• [Problem statement] The answer consists of one number: how many lines of the data below include the string "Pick".

——————————

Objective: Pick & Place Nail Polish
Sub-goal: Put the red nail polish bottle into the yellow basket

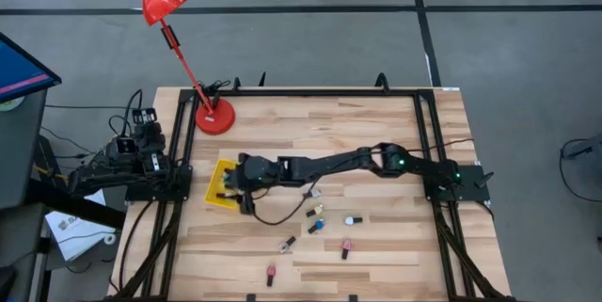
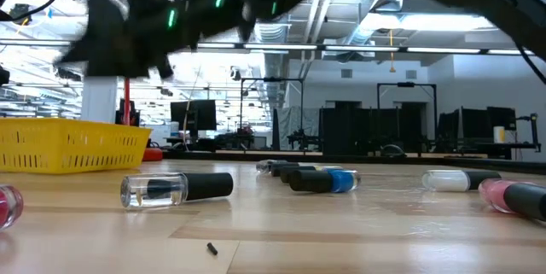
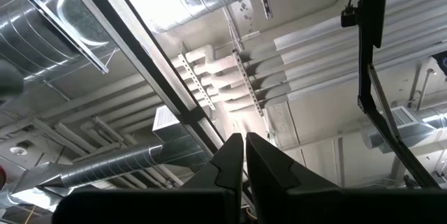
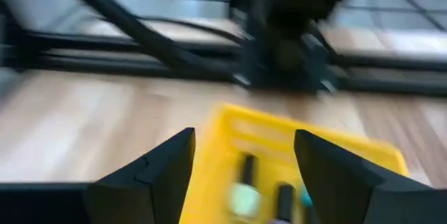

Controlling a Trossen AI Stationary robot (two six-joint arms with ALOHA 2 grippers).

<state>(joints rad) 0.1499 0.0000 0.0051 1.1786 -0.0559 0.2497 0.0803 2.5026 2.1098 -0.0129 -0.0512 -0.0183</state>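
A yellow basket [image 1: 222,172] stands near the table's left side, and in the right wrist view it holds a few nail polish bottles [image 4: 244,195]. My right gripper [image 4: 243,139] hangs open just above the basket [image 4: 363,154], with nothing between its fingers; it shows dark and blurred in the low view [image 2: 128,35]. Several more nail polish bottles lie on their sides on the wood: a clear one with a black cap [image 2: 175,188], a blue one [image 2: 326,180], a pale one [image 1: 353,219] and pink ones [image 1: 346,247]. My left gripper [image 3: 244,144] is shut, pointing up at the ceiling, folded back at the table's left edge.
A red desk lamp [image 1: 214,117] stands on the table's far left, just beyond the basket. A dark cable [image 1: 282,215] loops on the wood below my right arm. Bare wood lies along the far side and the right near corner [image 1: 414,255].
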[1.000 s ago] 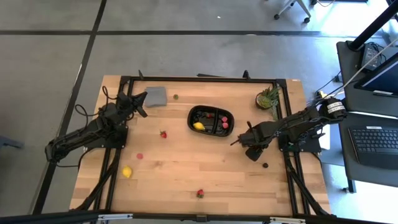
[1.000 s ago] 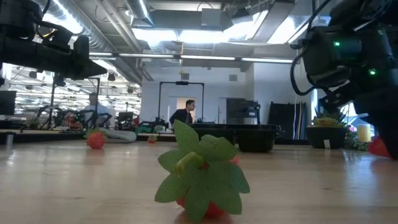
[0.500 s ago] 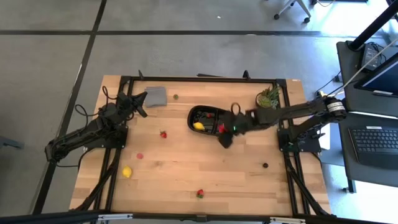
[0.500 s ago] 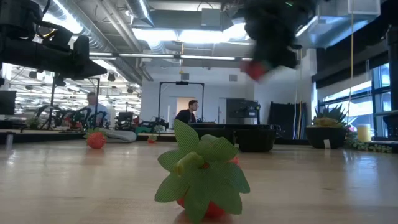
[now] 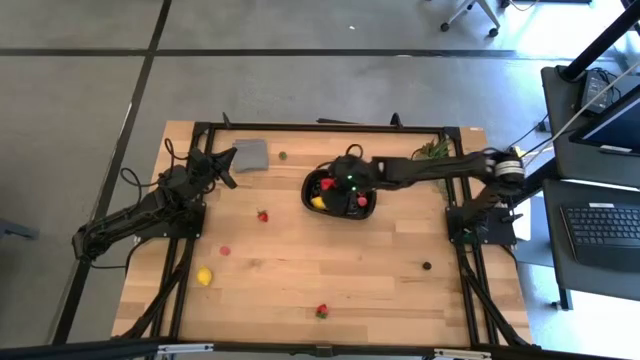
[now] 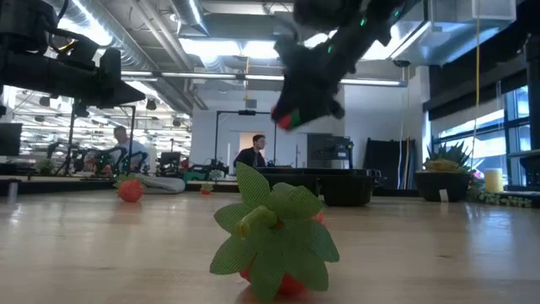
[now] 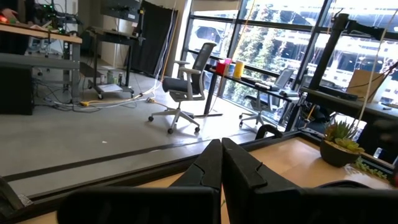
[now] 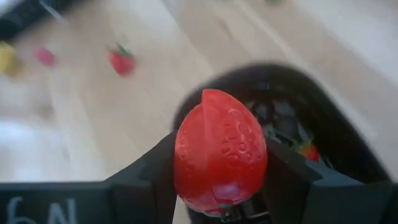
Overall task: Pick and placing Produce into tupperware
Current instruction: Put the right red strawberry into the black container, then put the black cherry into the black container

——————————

• [Solution to this exercise] 2